TASK DIRECTIONS
Find the word "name" in the listing below, then return every line it appears in.

DATA SHOWN

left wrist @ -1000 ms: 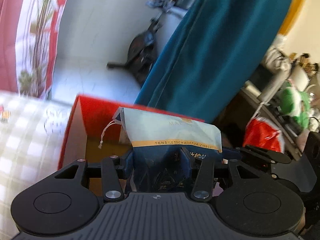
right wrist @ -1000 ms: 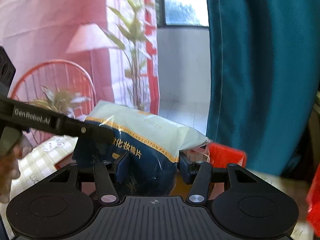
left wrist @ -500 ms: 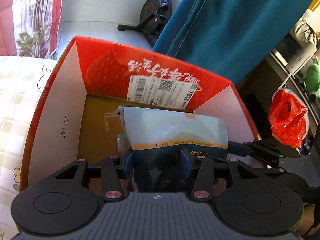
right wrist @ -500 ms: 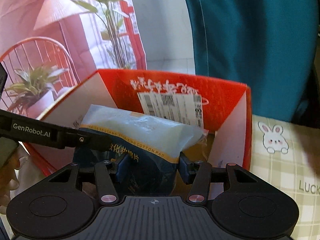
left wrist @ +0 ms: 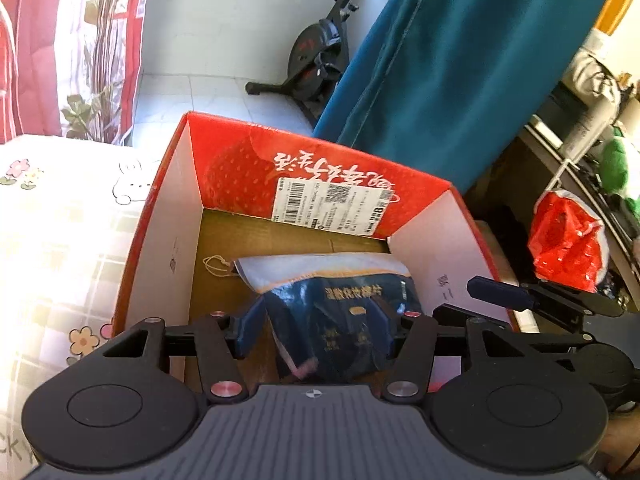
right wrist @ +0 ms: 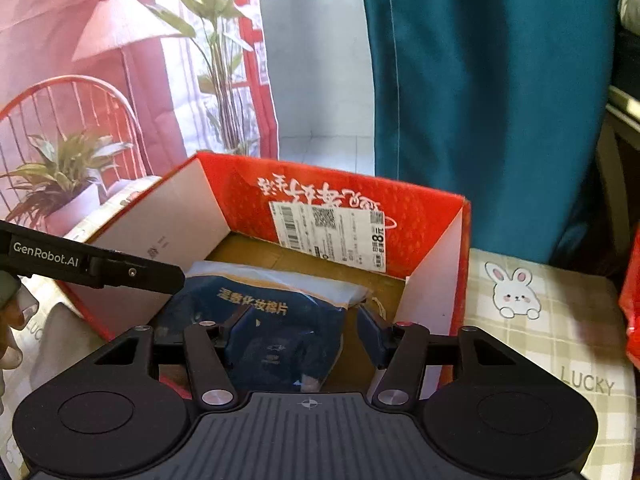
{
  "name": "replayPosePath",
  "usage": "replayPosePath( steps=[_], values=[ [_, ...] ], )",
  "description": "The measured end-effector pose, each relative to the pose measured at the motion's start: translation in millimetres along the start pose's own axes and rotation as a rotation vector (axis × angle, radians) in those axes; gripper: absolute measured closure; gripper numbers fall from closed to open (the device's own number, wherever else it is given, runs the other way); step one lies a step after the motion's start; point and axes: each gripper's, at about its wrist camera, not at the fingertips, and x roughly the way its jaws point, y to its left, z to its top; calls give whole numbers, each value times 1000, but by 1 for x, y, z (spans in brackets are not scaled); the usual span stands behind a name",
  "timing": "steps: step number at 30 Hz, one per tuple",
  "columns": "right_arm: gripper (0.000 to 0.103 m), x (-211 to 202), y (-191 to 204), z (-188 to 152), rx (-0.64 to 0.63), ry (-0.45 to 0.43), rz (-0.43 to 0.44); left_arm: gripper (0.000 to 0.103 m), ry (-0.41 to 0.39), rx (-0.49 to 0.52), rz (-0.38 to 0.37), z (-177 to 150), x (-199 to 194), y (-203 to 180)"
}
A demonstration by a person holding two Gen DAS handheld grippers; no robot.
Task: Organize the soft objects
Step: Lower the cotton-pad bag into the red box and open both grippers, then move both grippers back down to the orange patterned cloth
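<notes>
Sitting on checked tablecloth [right wrist: 560, 320], red cardboard box [left wrist: 240, 168] holds blue cotton-pad pack [left wrist: 332, 300] lying on its brown floor. Left gripper [left wrist: 316, 332] and right gripper [right wrist: 302, 332] jaws just opening, pack between them, pads off it.

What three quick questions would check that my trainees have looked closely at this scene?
1. True or false: the cotton pad pack lies inside the red box.
2. What is stuck on the box's far inner wall? A) shipping label B) mirror C) clock
3. In the right wrist view, which animal is printed on the checked tablecloth beside the box?

Key: 1 true; 2 A; 3 a rabbit.
</notes>
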Motion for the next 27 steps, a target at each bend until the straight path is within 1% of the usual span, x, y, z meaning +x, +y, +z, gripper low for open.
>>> replayPosePath(
  steps=[7,13,16,20,24,27],
  values=[
    [51,-45,24,-15,-31,-76,27,45,-58,77,10,-23,-44,-21],
    [51,-73,41,-36,-23,-112,63,45,-74,119,32,-54,-70,-29],
    [51,-83,50,-49,-27,-112,74,45,-72,121,43,-69,-78,-28],
    [53,-88,60,-70,-19,-86,95,46,-58,119,46,-91,-84,-25],
    [59,-91,67,-94,-5,-56,106,46,-43,110,54,-112,-86,-21],
    [65,-89,71,-112,6,-20,120,51,-24,99,60,-130,-84,-17]
  ],
)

RESULT OF THIS EXERCISE
  "name": "replayPosePath",
  "description": "The measured end-effector pose, each relative to the pose measured at the motion's start: translation in millimetres along the start pose's own axes and rotation as a rotation vector (axis × angle, radians) in those axes; gripper: absolute measured closure; gripper numbers fall from closed to open (the device's own number, wherever else it is given, runs the other way); step one lies a step after the motion's start; point and axes: each gripper's, at about its wrist camera, not at the fingertips, and x roughly the way its jaws point, y to its left, z to its top; calls give whole numbers, each value times 1000, but by 1 for x, y, z (spans in brackets are not scaled); the usual span stands behind a name",

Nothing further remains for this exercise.